Anthony Rother (born 29 April 1972) is an electronic music composer, producer and label owner living in Offenbach, Germany.

==Music style==
Rother is considered a pioneer of a form of electronic music that developed in Europe in the 1990s, which combined elements of Italo dance music, synthpop, and electro fused with four on the floor rhythm. Rother's electro sound ("Sex With the Machines", "Simulationszeitalter", "Hacker") is characterized by repetitive machine-like beats, robotic, vocoder-driven vocals, melancholy, futuristic mood and lyrics that often deal with the consequences of technological progress, the relationship between humans and machines, and the role of computers in society.

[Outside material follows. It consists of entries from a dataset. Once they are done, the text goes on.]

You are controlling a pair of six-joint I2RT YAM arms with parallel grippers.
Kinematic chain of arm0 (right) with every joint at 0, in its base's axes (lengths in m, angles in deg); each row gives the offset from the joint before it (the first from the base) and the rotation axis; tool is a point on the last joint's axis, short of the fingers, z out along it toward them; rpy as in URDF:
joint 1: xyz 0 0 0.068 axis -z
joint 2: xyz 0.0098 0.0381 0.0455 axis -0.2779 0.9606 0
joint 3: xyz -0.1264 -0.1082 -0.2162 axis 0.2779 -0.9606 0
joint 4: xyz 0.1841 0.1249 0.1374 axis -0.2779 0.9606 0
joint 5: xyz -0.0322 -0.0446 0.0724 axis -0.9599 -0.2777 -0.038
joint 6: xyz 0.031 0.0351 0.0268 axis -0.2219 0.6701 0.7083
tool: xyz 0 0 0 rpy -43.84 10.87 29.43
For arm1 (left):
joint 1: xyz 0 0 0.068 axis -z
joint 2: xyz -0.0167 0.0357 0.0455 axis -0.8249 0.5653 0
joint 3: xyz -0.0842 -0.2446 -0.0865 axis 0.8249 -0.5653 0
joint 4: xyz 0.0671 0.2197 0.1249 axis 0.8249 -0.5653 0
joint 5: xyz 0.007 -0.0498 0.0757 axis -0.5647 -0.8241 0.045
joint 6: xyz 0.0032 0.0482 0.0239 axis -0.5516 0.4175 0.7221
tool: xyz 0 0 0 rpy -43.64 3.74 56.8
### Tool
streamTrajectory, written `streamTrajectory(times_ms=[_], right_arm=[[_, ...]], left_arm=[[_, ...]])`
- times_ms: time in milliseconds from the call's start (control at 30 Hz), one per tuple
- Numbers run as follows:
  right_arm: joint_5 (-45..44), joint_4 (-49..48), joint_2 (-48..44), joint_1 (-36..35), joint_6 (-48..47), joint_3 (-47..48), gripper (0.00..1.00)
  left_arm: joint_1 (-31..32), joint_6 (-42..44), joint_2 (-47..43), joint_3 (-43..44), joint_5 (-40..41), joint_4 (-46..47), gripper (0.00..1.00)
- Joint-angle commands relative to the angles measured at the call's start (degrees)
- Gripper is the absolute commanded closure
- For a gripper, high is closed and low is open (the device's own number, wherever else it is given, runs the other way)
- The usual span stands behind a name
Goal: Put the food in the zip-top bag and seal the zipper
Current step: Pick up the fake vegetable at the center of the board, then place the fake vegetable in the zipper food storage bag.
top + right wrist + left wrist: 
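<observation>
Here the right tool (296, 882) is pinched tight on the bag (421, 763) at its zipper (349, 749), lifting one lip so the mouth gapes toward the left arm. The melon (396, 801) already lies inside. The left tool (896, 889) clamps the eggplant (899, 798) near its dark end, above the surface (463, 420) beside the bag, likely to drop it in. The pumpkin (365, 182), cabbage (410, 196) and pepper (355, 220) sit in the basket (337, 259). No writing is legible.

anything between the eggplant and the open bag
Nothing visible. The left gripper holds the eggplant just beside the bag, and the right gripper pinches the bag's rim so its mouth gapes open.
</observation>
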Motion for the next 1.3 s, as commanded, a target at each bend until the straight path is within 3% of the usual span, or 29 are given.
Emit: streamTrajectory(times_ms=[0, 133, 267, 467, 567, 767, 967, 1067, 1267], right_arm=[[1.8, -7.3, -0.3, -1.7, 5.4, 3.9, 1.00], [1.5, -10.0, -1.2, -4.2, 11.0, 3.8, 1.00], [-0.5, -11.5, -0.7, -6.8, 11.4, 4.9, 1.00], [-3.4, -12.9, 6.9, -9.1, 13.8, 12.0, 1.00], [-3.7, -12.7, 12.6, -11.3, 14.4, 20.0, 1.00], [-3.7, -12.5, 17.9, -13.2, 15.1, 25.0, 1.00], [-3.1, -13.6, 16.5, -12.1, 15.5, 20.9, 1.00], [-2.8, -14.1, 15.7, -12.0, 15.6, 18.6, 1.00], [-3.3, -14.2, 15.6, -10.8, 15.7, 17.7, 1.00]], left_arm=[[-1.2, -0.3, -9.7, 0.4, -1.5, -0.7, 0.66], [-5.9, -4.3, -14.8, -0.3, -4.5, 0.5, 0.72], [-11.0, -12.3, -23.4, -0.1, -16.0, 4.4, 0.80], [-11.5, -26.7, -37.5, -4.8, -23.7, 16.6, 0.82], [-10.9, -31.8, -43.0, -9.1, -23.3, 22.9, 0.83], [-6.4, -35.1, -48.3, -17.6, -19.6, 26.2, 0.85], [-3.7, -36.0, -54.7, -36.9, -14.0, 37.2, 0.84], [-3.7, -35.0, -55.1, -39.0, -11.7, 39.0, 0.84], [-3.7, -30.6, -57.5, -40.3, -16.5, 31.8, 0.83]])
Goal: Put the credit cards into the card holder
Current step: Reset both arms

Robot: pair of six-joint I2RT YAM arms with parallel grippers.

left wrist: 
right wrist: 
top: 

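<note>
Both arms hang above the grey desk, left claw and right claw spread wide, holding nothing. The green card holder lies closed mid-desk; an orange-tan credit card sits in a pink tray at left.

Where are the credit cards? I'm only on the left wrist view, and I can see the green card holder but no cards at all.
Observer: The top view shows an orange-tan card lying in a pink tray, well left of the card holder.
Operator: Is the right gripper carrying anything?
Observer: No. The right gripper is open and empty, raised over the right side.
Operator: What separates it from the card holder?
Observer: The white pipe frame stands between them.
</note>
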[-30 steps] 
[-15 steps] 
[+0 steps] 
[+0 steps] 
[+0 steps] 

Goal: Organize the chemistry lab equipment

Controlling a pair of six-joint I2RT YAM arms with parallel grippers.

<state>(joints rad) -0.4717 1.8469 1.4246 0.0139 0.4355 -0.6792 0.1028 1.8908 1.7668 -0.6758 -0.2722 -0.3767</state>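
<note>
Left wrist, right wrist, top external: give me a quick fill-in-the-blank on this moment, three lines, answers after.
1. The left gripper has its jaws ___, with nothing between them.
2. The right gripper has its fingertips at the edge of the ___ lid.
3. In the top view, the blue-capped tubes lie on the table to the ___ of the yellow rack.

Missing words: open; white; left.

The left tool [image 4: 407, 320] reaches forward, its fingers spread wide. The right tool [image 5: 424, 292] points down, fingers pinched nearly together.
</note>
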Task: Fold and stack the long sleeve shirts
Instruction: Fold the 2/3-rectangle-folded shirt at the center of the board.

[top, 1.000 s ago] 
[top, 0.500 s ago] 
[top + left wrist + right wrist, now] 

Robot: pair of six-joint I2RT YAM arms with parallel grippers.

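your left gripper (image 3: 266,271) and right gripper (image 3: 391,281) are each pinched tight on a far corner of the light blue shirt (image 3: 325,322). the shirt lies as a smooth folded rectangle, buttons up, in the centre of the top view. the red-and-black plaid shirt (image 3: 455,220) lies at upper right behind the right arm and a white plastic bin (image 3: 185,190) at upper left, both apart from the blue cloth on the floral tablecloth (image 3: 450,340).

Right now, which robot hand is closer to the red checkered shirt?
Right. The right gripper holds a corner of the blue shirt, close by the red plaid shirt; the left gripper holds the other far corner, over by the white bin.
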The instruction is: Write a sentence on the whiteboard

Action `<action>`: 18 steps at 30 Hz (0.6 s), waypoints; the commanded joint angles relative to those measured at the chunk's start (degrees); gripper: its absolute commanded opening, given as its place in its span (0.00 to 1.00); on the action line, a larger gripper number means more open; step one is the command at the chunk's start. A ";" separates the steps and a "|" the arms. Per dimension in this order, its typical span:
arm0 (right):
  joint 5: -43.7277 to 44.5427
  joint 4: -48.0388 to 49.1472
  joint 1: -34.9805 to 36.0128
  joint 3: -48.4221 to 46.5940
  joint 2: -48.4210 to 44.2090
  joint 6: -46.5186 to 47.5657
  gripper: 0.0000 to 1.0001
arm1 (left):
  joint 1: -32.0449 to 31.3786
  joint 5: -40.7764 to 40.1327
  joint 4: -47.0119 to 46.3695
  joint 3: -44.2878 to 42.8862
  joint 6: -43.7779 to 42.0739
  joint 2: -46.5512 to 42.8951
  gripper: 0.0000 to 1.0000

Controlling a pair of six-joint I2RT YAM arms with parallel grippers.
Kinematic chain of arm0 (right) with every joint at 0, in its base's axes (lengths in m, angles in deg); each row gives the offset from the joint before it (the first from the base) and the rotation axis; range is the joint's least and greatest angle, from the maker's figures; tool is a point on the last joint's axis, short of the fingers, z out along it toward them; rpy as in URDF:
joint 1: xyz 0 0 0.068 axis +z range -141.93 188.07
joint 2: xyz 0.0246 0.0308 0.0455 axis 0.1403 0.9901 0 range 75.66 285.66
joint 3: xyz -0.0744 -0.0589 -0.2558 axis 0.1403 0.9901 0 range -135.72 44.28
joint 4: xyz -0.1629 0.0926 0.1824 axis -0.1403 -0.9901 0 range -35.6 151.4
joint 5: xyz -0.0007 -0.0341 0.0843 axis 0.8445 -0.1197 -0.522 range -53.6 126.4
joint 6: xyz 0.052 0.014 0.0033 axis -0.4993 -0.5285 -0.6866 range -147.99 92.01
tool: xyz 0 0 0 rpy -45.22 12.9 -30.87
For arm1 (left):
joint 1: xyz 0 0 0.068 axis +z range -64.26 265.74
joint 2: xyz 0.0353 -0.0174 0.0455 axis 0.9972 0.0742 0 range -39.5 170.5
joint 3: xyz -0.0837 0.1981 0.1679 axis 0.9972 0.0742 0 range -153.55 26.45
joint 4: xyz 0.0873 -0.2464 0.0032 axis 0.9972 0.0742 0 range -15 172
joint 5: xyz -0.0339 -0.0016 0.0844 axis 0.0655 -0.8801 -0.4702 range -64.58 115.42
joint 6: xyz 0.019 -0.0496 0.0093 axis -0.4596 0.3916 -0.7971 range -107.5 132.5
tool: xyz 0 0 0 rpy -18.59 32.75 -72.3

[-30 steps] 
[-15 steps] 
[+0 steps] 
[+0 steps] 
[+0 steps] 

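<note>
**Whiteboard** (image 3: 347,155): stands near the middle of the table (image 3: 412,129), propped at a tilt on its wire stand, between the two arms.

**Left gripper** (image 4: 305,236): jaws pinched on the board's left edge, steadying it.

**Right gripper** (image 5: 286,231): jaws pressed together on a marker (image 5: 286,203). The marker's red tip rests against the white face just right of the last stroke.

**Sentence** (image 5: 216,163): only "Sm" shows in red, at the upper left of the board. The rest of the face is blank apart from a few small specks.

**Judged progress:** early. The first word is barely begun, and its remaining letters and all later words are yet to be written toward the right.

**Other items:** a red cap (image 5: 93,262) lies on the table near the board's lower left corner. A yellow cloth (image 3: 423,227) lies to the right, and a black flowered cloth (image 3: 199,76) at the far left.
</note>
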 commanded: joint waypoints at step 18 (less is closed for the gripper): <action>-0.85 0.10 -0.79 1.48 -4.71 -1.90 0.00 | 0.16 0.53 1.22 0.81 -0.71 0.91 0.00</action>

In addition to electro, Rother also composes dark ambient music ("Elixir of Life", "Art Is a Technology"). He has also produced music for Sven Väth and DJ Hell.

==Discography==
- $ex with the Machines (1997)
- Simulationszeitalter (2000)
- Art Is A Division of Pain (2001) (as Psi Performer)
- Little Computer People (2001) (as Little Computer People)
- Hacker (2002)
- Live Is Life Is Love (2003)
- Elixir of Life (2003) (ambient)
- Magic Diner (2003) (ambient)
- Popkiller (2004)
- Art Is A Technology (2005) (ambient)
- Super Space Model (2006)
- My Name Is Beuys Von Telekraft (2008)
- Popkiller II (2010)
- 62 Minutes On Mars (2011)
- The Machine Room (2011) (ambient)
- Verbalizer (2011)
- Netzwerk Der Zukunft (2014)
- Verbalizer (2014)
- Koridium (2015)
- Terazoid / Octagon (2015)

===Compilations===
- Various – In Electro We Trust (2004)
- Anthony Rother – This Is Electro (Works 1997 - 2005) (2005)
- Various – We Are Punks (2007)
- Various – We Are Punks 2 (2007)
- Various – We Are Punks 3 (2008)
- Various – Fuse Presents Anthony Rother (2009)
- Anthony Rother - Past Represents The Future (2012)
- Various – Robotics EP (2021)

===Remixes===
- ALBUM ADJ - MIX 2 - ADJ - MIX - Free download at Bandcamp
- Miss Kittin & The Hacker - "1982" (1998)

== Awards and nominations ==

=== Berlin Music Video Awards ===
The Berlin Music Video Awards is an international festival that promotes the art of music videos.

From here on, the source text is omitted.